Section 337 of the U.S. Tariff Act of 1930 was designed to protect domestic industries from unfair foreign competition. Thus, interested parties may petition the agency that administers the Act, the U.S. International Trade Commission, to prevent the importation of goods that threaten to destroy or substantially injure a “domestic industry” in the United States. Over time, the ITC’s definition of “domestic industry” has broadened. A petitioner to the ITC need not operate a manufacturing plant. A petitioner need not assemble goods. A petitioner need not be a U.S. corporation. Indeed, a petitioner may now simply be a patent holding company with a handful of U.S.-based employees engaged in licensing activities. Even individual, non-manufacturing inventors may sometimes file a petition at the ITC.
A recent case, Certain Coaxial Cable Connectors and Components Thereof and Products Containing Same, Investigation No. 337-TA-650, confirms the trend towards relaxing the “domestic industry” requirement. In that case, the petitioner was John Mezzalingua Associates, Inc., d/b/a PPC, Inc. (“PPC”) of East Syracuse, New York. PPC asserted that the respondents were infringing two utility patents and two design patents. An administrative law judge (“ALJ”) decided that a domestic industry existed in the U.S., but found no Section 337 violation because the patents were not infringed. In late 2009, the full Commission elected to review the ALJ’s initial decision. The ITC sought participation from the public on the issue of whether a domestic industry exists when, as here, the petitioner is not practicing the patents in the U.S. A slew of prominent members of the technology community submitted comments on that issue, including representatives of Samsung, Hewlett Packard, Google, and CISCO. These representatives sought to impose more substantive obligations on so-called “non-practicing entities” (NPEs) seeking to invoke the ITC’s help in blocking imports – obligations that could make it more difficult for such petitioners to satisfy the domestic industry test.

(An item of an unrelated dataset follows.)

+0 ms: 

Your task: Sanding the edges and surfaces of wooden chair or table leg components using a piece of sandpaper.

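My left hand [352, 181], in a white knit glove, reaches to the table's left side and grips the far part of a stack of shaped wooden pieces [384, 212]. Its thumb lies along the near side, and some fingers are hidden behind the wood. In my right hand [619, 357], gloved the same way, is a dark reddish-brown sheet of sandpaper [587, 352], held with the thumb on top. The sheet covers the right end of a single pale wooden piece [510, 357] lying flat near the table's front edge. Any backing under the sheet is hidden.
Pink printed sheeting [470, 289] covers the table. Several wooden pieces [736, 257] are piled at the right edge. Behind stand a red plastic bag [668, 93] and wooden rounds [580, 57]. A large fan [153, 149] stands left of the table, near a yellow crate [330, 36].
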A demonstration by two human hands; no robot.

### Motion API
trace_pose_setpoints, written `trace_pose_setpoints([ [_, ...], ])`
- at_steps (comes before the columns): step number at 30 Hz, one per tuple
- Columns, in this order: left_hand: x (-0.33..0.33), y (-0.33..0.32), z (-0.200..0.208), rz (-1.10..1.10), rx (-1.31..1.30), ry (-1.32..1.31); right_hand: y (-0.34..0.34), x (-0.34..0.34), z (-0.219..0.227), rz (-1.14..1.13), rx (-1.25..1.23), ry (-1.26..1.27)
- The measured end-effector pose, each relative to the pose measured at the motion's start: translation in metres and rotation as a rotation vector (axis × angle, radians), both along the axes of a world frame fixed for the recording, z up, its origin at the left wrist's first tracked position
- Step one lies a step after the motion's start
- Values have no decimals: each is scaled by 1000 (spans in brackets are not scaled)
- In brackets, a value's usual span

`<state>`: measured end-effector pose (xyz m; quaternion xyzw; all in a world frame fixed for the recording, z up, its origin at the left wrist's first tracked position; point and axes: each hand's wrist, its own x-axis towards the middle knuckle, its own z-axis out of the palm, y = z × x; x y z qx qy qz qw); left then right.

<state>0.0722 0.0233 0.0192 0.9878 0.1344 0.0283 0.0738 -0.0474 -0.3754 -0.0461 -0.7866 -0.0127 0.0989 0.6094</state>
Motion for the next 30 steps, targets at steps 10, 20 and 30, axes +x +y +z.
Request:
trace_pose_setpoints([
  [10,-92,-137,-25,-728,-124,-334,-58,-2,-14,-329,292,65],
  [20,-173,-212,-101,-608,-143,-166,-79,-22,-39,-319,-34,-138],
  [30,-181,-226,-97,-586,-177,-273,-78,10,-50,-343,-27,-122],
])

For its position on domestic industry, petitioner PPC relied predominantly on its litigation activities in the U.S. to establish a domestic industry. It did not manufacture the patented products. It had no investment in plant or equipment. Rather, PPC relied solely on its own activities in licensing and litigating in the U.S.
Over the objections of the technology community, the ITC concluded:
“That patent infringement activities alone, i.e., patent infringement litigation activities that are not related to engineering, research and development, or licensing, do not satisfy the requirements of Section 337(a)(3)(c). However, litigation activities (including patent infringement lawsuits) may satisfy these requirements if a complainant can prove that these activities are related to licensing and pertain to the patent at issue, and can document the associated costs.”
The Commission reviewed the legislative history on the domestic industry definition and concluded that Congress did not intend that patent infringement litigation activities taken alone satisfied the statute; however, it found that licensing is an activity that is clearly within the realm of the statute. Under its reasoning, the domestic industry requirement can cover entities such as universities and other intellectual property owners who engage in extensive licensing of their patent rights, as well as small biotech start-up companies that license their patents in order to generate sufficient capital to manufacture a product in the future. These and other examples were said by the Commission to constitute instances in which “licensing activities encourage practical applications of the invention or bring the patented technology to the market.”
The Commission noted that the licensing activities must require a “substantial” investment. That factual inquiry will thus take into account, among other things, the type of activity, the relationship between the activity – licensing – and the patent at issue, and the amount of the investment. The Commission noted that PPC’s litigation activities and costs, including any relevant costs associated with conducting settlement negotiations and drafting and negotiating a license, may be related to licensing if, for instance, (a) the patentee and accused infringer were in licensing negotiations before the suit was filed or while it was ongoing; (b) if the patentee made a concerted effort to license the patent; or (c) if the patentee has an established licensing program. The Commission remanded the matter to the ALJ.
The bottom line: If an NPE has secured several licenses prior to commencing litigation at the ITC, it will probably satisfy the domestic industry requirement to permit the ITC to entertain the case.